Please repeat the lines below exactly. Begin with the line containing "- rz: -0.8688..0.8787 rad" and go on through the line containing "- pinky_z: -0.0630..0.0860".
======== DATASET EXCERPT ========
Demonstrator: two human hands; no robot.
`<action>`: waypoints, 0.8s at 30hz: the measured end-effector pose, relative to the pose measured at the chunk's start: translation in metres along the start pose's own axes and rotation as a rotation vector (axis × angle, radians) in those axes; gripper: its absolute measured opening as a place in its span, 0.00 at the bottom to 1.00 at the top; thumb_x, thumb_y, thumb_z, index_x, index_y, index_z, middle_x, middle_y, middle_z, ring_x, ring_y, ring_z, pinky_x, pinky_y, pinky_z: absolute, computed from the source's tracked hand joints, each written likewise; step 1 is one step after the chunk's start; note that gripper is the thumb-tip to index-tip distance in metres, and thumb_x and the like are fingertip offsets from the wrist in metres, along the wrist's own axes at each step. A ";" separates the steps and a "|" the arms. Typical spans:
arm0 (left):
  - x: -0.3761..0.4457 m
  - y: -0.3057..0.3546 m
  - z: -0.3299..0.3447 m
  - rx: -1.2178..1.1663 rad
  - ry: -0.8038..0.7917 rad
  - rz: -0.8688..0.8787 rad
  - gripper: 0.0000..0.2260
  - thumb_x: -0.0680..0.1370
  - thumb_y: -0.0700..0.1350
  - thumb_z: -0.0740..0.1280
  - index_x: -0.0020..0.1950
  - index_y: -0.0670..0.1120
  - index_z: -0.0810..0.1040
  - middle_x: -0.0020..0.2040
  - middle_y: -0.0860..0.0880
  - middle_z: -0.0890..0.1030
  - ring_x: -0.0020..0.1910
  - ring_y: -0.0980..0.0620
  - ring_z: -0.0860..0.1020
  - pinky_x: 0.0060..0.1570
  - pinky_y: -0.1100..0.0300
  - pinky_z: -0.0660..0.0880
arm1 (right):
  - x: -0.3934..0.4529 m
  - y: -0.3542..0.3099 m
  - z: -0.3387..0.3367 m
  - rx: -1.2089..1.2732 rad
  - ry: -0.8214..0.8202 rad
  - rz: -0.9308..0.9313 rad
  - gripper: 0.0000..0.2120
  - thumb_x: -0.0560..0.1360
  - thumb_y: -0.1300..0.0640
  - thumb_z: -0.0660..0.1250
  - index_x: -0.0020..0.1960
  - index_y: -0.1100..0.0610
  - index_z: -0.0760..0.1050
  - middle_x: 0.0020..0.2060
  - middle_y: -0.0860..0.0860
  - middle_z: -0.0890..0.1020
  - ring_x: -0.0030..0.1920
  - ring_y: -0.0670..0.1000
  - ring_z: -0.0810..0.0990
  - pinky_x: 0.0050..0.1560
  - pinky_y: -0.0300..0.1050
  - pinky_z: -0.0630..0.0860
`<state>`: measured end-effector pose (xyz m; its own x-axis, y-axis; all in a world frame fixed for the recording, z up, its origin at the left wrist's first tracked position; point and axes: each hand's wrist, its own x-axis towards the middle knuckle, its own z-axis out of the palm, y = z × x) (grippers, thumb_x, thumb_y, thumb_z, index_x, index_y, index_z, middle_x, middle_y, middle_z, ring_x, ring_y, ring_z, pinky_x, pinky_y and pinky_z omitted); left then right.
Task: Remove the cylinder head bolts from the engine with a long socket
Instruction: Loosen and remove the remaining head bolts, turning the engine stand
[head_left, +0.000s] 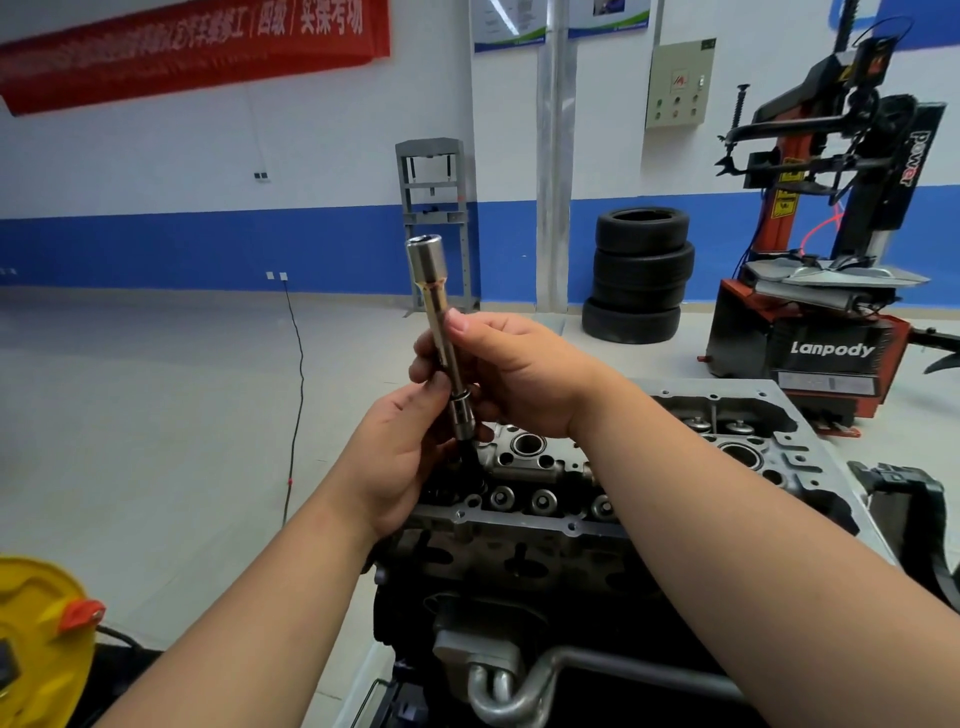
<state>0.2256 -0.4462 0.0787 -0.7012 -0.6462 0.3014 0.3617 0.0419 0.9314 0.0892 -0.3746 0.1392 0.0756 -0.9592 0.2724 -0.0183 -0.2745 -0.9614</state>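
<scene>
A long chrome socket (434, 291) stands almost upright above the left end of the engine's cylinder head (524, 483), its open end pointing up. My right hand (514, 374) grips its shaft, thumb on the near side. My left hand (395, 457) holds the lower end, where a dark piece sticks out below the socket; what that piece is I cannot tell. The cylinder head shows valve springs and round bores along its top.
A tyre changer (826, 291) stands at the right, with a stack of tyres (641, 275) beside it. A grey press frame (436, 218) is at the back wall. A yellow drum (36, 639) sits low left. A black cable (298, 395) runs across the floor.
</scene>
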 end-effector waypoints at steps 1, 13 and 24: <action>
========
### ANSWER BOX
  - rz: -0.8688..0.8787 rad
  - gripper: 0.0000..0.2260
  - thumb_x: -0.0680..0.1370
  - thumb_y: -0.0700..0.1350
  - thumb_z: -0.0740..0.1280
  - index_x: -0.0020..0.1950
  - index_y: -0.0670..0.1120
  - index_z: -0.0810..0.1040
  - middle_x: -0.0020..0.2040
  - middle_y: -0.0860..0.0880
  - middle_z: -0.0890..0.1030
  - ring_x: -0.0020..0.1910
  - ring_y: -0.0980..0.0620
  - ring_z: -0.0860..0.1020
  - pinky_x: 0.0060..0.1570
  - pinky_y: -0.1100..0.0300
  - pinky_z: -0.0660..0.0880
arm1 (right):
  - x: -0.3934..0.4529 m
  - y: -0.3542..0.3099 m
  - z: -0.3387..0.3367 m
  - rx: -1.2089..1.2732 rad
  - ry: -0.8214..0.8202 rad
  - rz: -0.9308..0.9313 rad
  - gripper: 0.0000..0.2120
  - thumb_x: -0.0560..0.1360
  - thumb_y: -0.1300..0.0640
  - thumb_z: -0.0660..0.1250
  - index_x: -0.0020..0.1960
  - index_y: -0.1100..0.0610
  - index_z: -0.0760..0.1050
  - middle_x: 0.0020..0.2060
  - middle_y: -0.0860..0.0860
  - middle_z: -0.0890..0.1020
  - ring_x: -0.0030..0.1920
  - ring_y: -0.0670..0.1000
  - ring_z: -0.0810..0.0990
  - pinky_x: 0.0050..0.1560
  - pinky_y: -0.0300..0.1050
  - pinky_z: -0.0630..0.0860

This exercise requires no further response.